Mahadevan and his colleagues at Cambridge University in England realized that they use an “incredibly clever strategy” to stay dry. The bugs make a powdery wax with which they coat their excrement and the walls of their cells. This produces tiny liquid marbles that the bugs roll out of their galls much more readily than if the scat drops were uncoated.
Others might regard this process as just a natural curiosity, another intriguing tool in the big bag of evolution. Mahadevan sees it as a technique that engineers might borrow to solve problems that involve moving small amounts of liquid across various kinds of surfaces, which can be done more easily by rolling rather than sliding.
Getting the hang of it
Mahadevan is also fascinated with how fabrics fold. At Cambridge University, where he worked before coming to Harvard’s Division of Engineering and Applied Sciences, he and postdoctoral fellow Enrique Cerda developed a set of equations that nicely predict how fabrics fold and wrinkle. The formulas cover everything from a rippling gown to the surfaces of diseased body cells.
He has no illusions about these numbers revolutionizing haute couture. Fashion designers tend not to be interested in mathematical equations of any shape or form. However, the numbers might score with computer animators, whose action figures appear unrealistically rubbery because it’s difficult to program how the clothing of their villains and heroes will hang as they perform deeds of devilry and daring.
Another possibility might be virtual changing rooms. A 3-D scanner would create a model of your body, then computer software would wrap it in silk or trendy denim to form a custom fit. Software for soft wear.

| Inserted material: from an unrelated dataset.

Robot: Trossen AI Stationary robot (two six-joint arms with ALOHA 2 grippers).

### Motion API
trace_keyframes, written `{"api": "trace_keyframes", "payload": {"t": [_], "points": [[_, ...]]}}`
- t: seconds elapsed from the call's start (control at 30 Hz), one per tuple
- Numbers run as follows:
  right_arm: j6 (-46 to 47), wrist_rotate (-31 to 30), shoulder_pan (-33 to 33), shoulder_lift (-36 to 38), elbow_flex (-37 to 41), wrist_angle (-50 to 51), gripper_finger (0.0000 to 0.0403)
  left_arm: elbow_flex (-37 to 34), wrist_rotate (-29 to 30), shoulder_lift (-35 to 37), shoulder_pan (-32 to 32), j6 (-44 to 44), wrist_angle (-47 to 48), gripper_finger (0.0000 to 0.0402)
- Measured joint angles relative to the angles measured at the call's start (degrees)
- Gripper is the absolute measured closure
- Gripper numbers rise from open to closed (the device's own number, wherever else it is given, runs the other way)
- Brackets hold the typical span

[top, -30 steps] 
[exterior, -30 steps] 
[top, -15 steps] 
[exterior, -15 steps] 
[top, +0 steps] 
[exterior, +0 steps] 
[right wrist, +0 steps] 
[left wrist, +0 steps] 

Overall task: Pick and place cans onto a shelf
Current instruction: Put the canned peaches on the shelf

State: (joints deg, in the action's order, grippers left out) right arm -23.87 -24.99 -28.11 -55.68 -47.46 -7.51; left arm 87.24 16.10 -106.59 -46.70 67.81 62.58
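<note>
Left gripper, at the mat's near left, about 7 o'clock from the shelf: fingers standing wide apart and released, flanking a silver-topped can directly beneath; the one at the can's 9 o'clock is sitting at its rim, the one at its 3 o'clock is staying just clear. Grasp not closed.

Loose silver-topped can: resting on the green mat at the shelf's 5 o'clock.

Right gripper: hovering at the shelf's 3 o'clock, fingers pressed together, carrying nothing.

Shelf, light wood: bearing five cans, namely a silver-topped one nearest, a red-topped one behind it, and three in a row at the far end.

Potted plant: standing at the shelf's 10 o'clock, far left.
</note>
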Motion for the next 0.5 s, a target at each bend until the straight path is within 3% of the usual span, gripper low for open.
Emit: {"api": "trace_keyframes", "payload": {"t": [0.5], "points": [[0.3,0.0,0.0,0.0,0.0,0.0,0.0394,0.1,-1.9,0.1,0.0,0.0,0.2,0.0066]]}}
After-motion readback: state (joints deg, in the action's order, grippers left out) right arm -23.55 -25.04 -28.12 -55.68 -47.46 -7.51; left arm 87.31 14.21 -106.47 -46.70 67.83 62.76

But Mahadevan isn’t interested in such fitting but obvious applications. He sees the physics of fashion being used to predict the changes in thin sheets of plastic, metals, ice, etc. as they are warped by natural forces such as gravity, wind, and earthquakes. At present, Mahadevan collaborates with Woodford L. and Ann A. Flowers University Professor George Whitesides, who studies how electronic devices and wires can assemble themselves into useful circuits. The question to address is how much the efficiency of such circuits could be increased by folding or wrapping the sheets on which they grow in ways that bring different parts closer together than they otherwise would be.
Then there’s crumpling. Can the same numbers that describe the crumpling of a newspaper apply to the shriveling of the surface of a diseased body cell, or the global forces that push layers of rocks up to make mountains?
Flapping flag and snapping plants
There are no limits to the possibilities or problems if you look closely enough, Mahadevan believes. He and postdoc Mederic Argentina have just worked out numbers that describe how flags flutter. Watching the flag wave in the air reminds Mahadevan of how worms wiggle through the soil and how fish wave their bodies to move through water. Given the frequency at which body waves move along the fish, can you calculate the speed of the fish, he wonders.
Another project has taken root from a Venus’ flytrap given to him as a present. He is currently fascinated by the idea of a plant that eats animals, instead of the other way around. “I’m looking into the mechanisms by which plants, not typically distinguished by movement, can not only do so but do it rapidly,” Mahadevan says.
But aren’t there plenty of sources of information about how that plant catches its food? “Don’t,” he cautions, “confuse familiarity with knowledge.”